On the day of the procedure we went to the office, had an ultrasound that lasted maybe 30 to 45 minutes and then they collected my blood through a finger stick. On the spot she said that the thickness of the fluid behind the baby's neck was within the normal range and later when we received the results from the blood work our combination risk was extremely low.
It's a screening, so if the results come back higher than average (depends on your age), then you have the option to pursue more invasive procedures to further investigate.
My husband was adopted and we have no family history for his side. We decided to to the scan with ds because we wanted to know as much as possible. We wound up with a thick nuchal fold reading and a higher risk after the blood tests. We decided to do a CVS test to know for sure what was going on. Turned out ds was absolutely fine and healthy.
We will do the screening again with this pregnancy - and if we feel the need to, we will do a CVS or amnio as well.

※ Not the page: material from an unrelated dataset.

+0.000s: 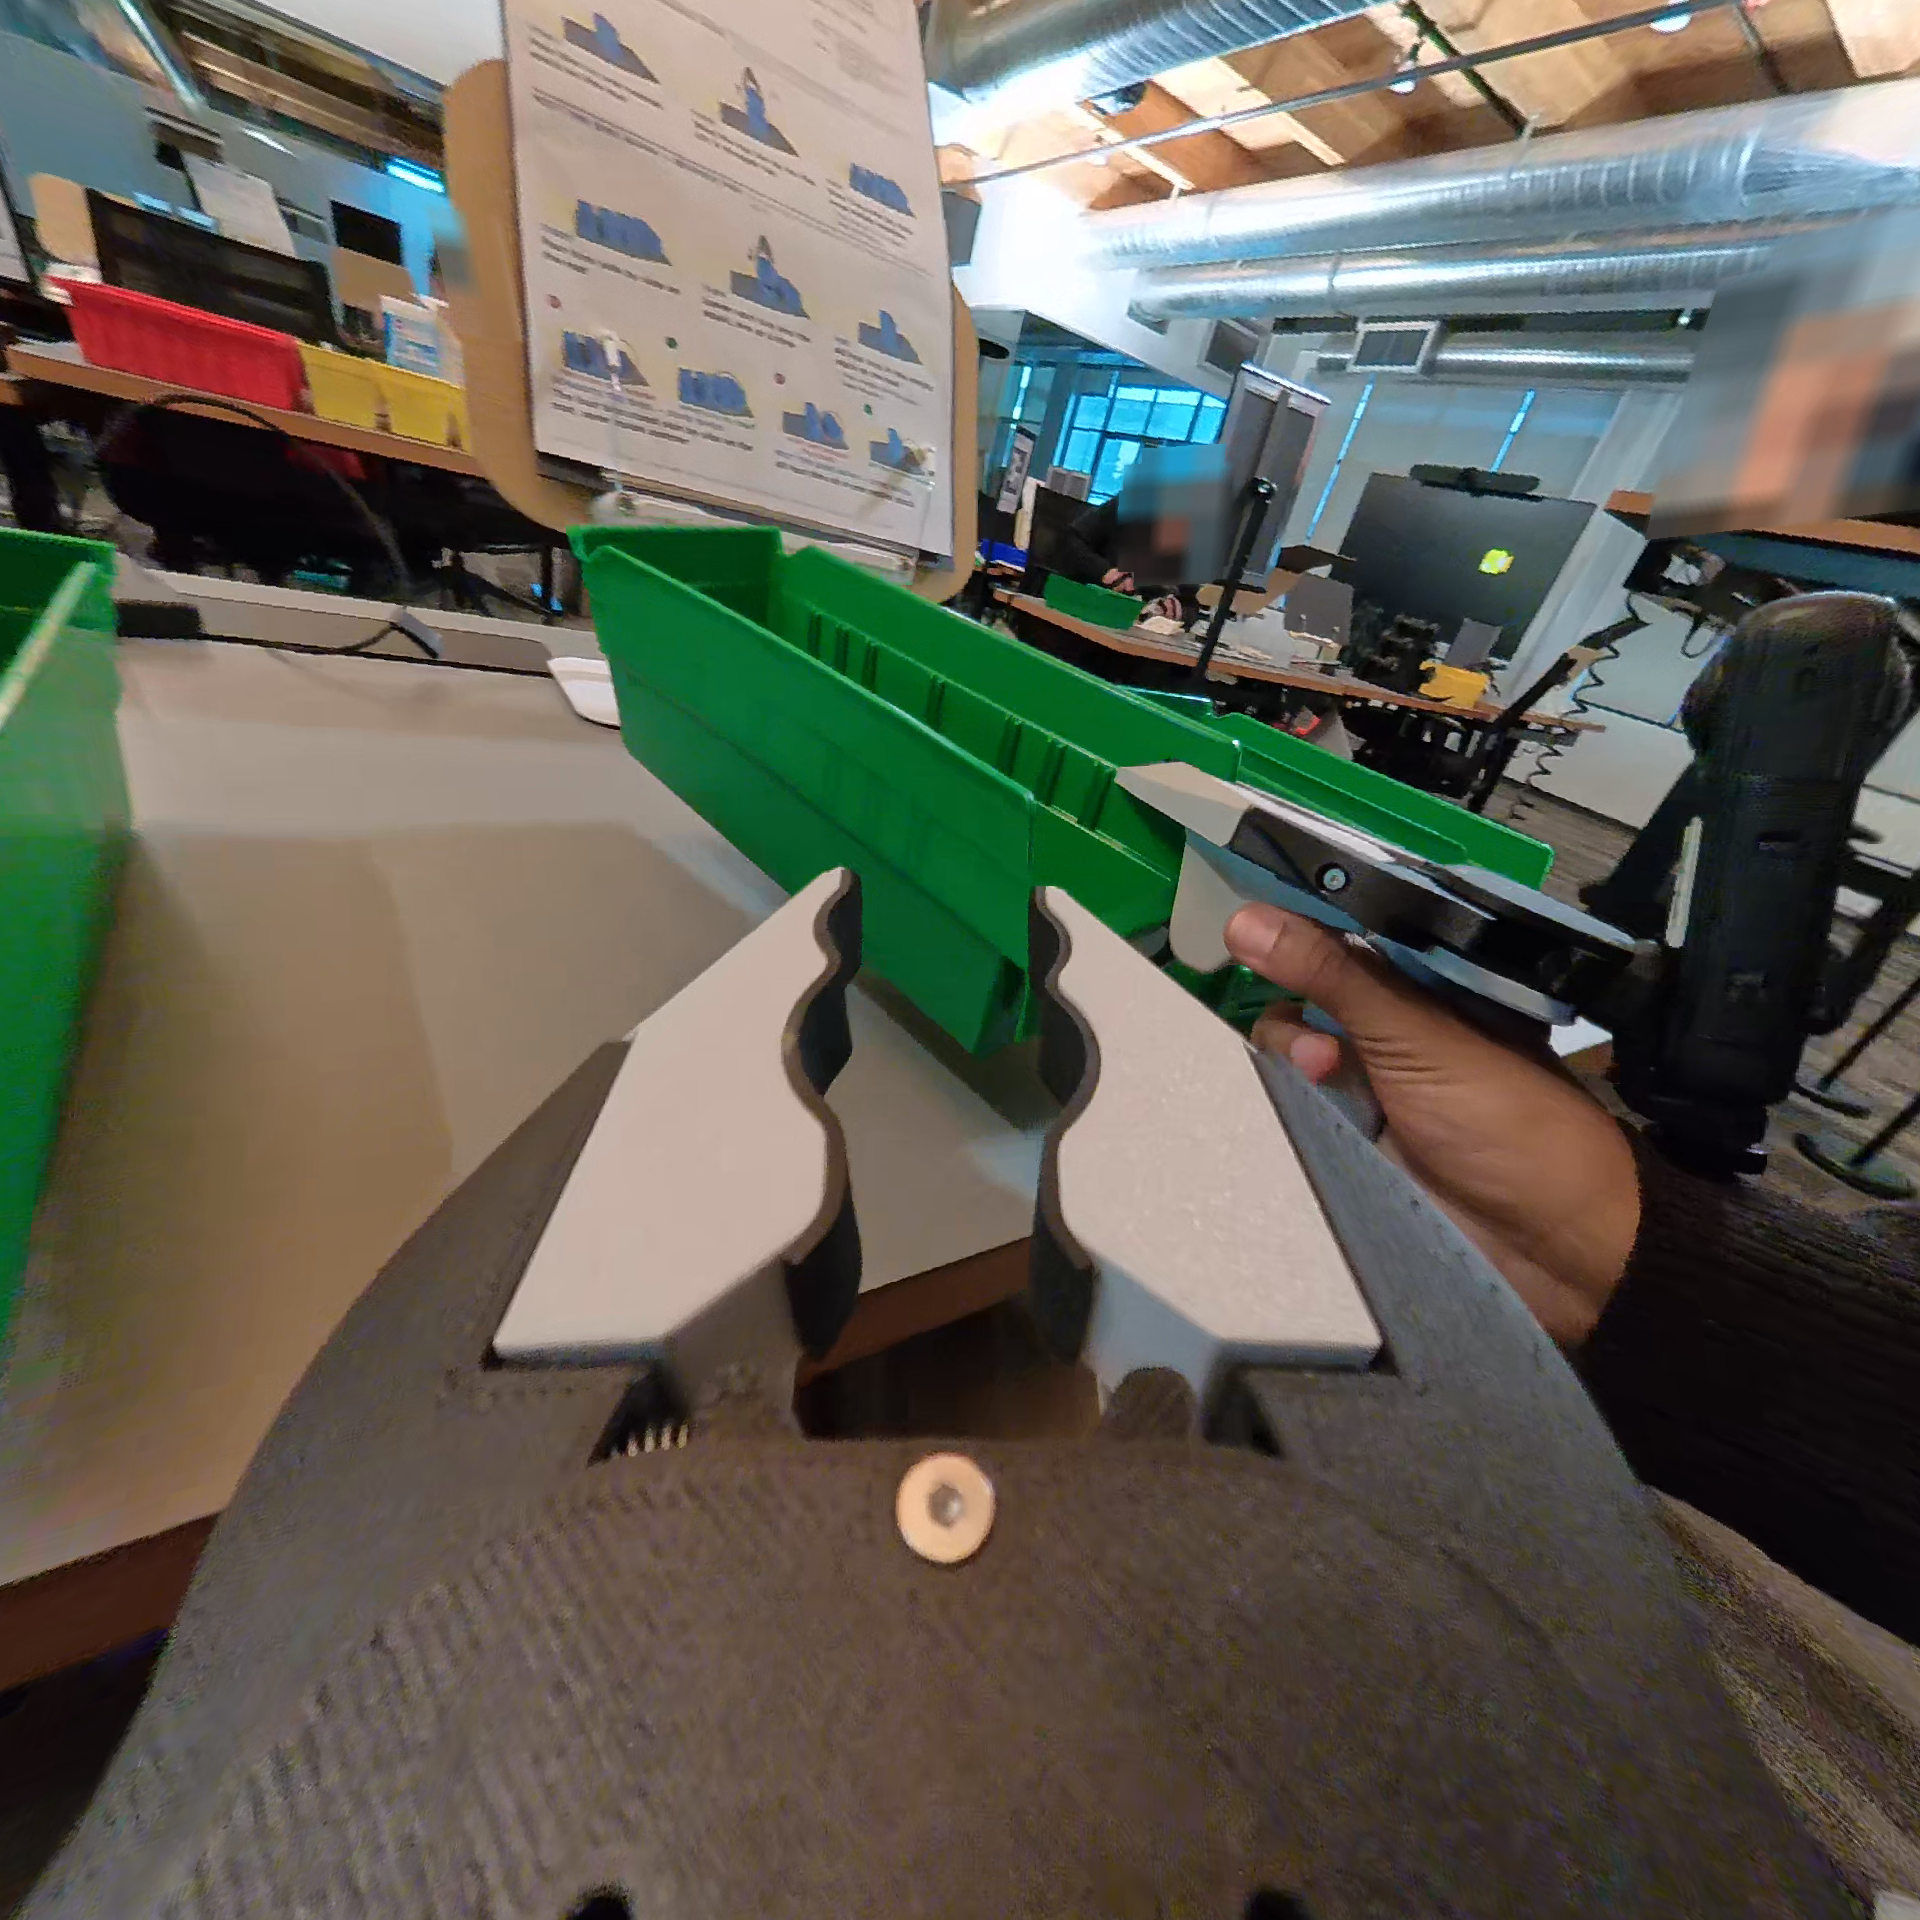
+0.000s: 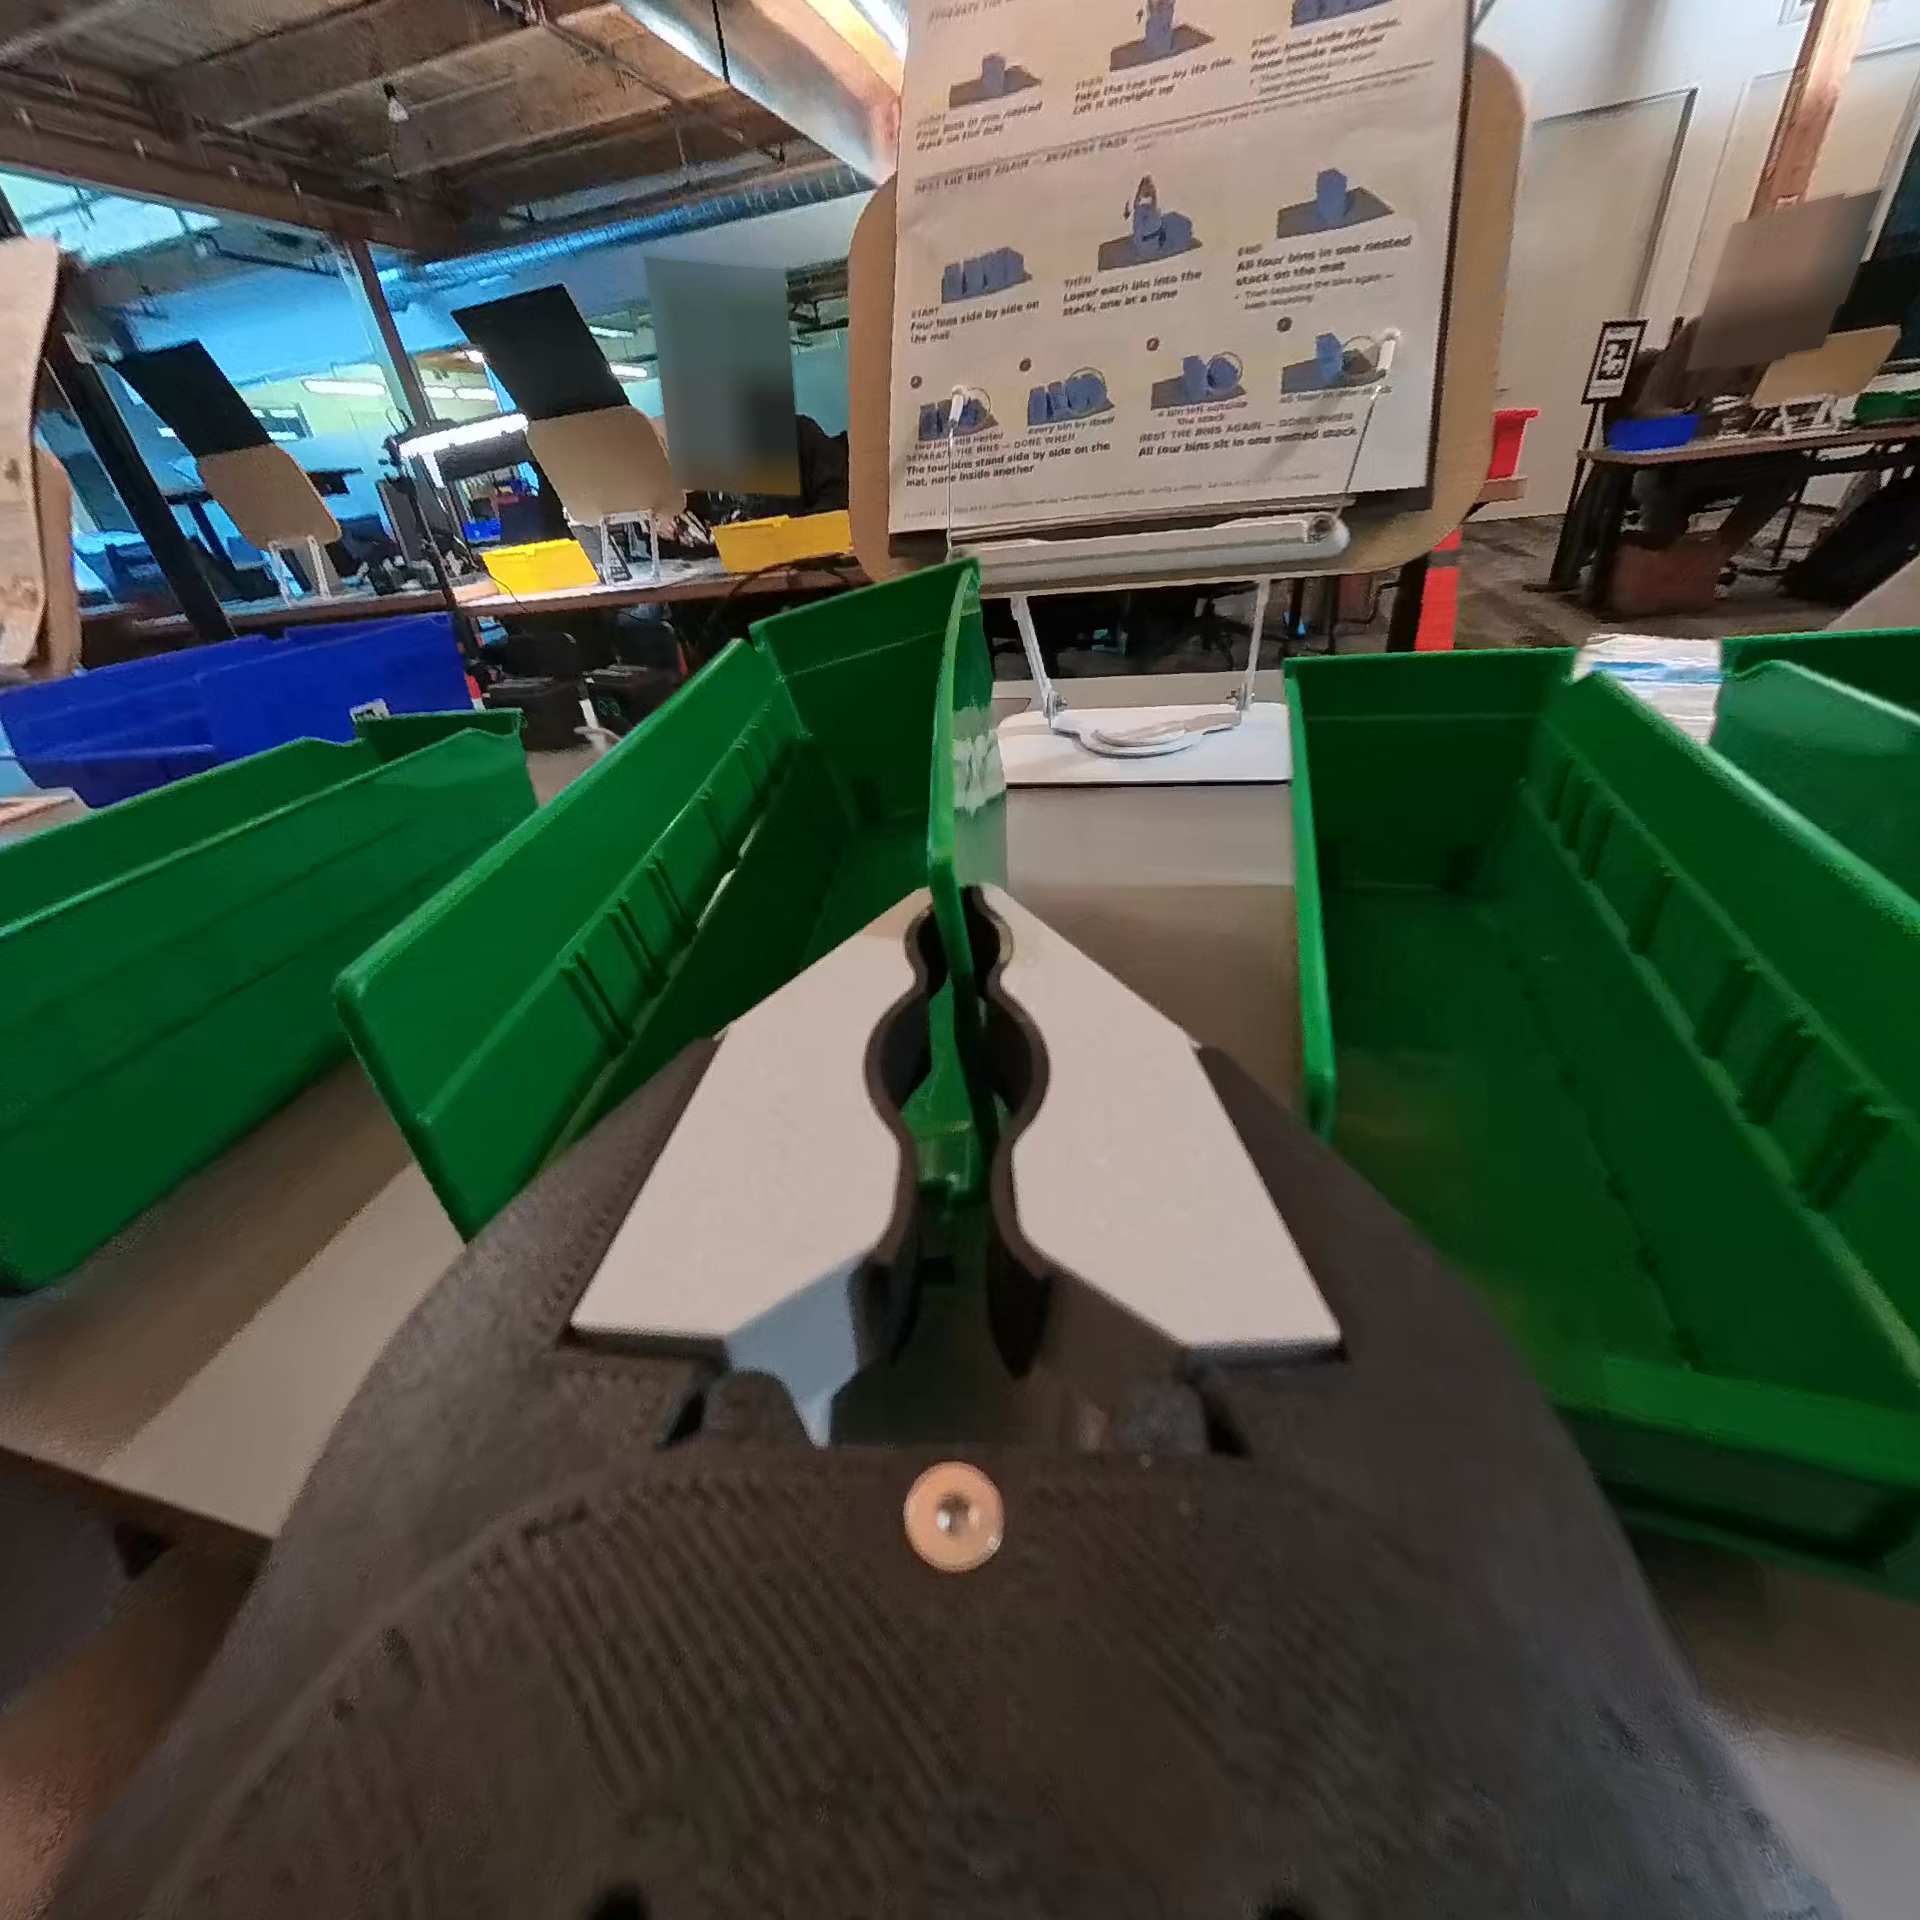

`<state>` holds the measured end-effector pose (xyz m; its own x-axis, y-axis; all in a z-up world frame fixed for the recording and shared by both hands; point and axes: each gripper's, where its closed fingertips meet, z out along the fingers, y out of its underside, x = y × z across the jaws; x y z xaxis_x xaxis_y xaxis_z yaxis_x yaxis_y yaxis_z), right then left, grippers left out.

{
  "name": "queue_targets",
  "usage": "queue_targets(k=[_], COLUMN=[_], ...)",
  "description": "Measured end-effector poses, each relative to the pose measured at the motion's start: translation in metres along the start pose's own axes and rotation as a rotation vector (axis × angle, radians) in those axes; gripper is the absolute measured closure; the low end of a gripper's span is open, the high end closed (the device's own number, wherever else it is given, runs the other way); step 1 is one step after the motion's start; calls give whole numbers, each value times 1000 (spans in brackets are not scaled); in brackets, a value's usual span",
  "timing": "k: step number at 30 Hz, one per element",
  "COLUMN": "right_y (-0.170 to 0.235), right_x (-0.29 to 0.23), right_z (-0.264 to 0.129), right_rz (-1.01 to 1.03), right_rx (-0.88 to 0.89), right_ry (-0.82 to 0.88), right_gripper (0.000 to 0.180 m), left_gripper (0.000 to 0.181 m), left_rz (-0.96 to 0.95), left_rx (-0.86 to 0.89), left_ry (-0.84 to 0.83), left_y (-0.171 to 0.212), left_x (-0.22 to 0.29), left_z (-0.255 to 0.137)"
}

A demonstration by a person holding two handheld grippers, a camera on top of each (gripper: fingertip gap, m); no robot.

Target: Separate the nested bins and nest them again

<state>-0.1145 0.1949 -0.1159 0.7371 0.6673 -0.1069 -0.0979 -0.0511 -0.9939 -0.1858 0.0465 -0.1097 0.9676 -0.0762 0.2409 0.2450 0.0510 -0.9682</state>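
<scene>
In the right wrist view my right gripper (image 2: 961, 920) is shut on the right side wall of a long green bin (image 2: 665, 914), which is tilted and lifted off the grey table (image 2: 1143, 862). A second green bin (image 2: 208, 956) lies to its left, a third (image 2: 1579, 1060) to its right, and a further one (image 2: 1829, 748) at the far right. In the left wrist view my left gripper (image 1: 945, 935) is open and empty, its fingertips just short of the near end of the held bin (image 1: 831, 748). The right gripper (image 1: 1190, 847) clamps that bin's wall there.
An instruction sheet on a white stand (image 2: 1153, 260) stands at the back of the table. Another green bin (image 1: 52, 831) is at the left edge of the left wrist view. A hand (image 1: 1455, 1101) holds the right gripper. Blue bins (image 2: 260, 686) sit behind on the left.
</scene>
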Motion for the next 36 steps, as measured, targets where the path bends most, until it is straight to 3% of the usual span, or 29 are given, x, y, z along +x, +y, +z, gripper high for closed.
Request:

We had the NT scan. In my doctor's practice, the NT scan is bloodwork on the mom and an u/s to measure the back of the baby's neck (or some specific part in there), done between 10-13 weeks. Sequential screening includes another blood draw at 15-17 weeks. I think the sequential gives you slightly more accurate results (83% with the NT v. 90% with the sequential is what they told us). In our practice, they gave us the measurements after the u/s and they looked good, then they give results after the bloodwork comes back, and then they'd give results after the second blood test (so you wouldn't have to wait until 17 weeks to know).
We went with the NT scan partly because we are a little older and nervous people. We like having more information. We had it done with DS and did it this time, as well. Both times, the results were really low and it was really reassuring to both of us. And the extra ultrasound is a perk! Both times, it took 2 days for results, although they said up to a week.
We chose not to do the sequential screen because I wanted to have results sooner rather than not get the final results until 17 weeks. They did give us the option that based on the results of the NT scan, we could get the second blood draw later if we wanted.
I think it sort of just depends on you. Does not having information make you feel better or worse? Would knowing a chance of downs or trisomy 18 have any impact on your decisionmaking? None of my friends IRL have had it done, so I'm surprised about the 75% figure your doctor quoted.
I don't know I think that I would worry too much about the results. I was surprised too about the amount of women that my Dr. said that get it. I guess I should start by calling my insurance company to make sure that they cover the test. The only person I know that had the screening was my mom when she got pregnant with my sister and she was in her 40's. None of my friends have kids, so I don't have anyone to ask!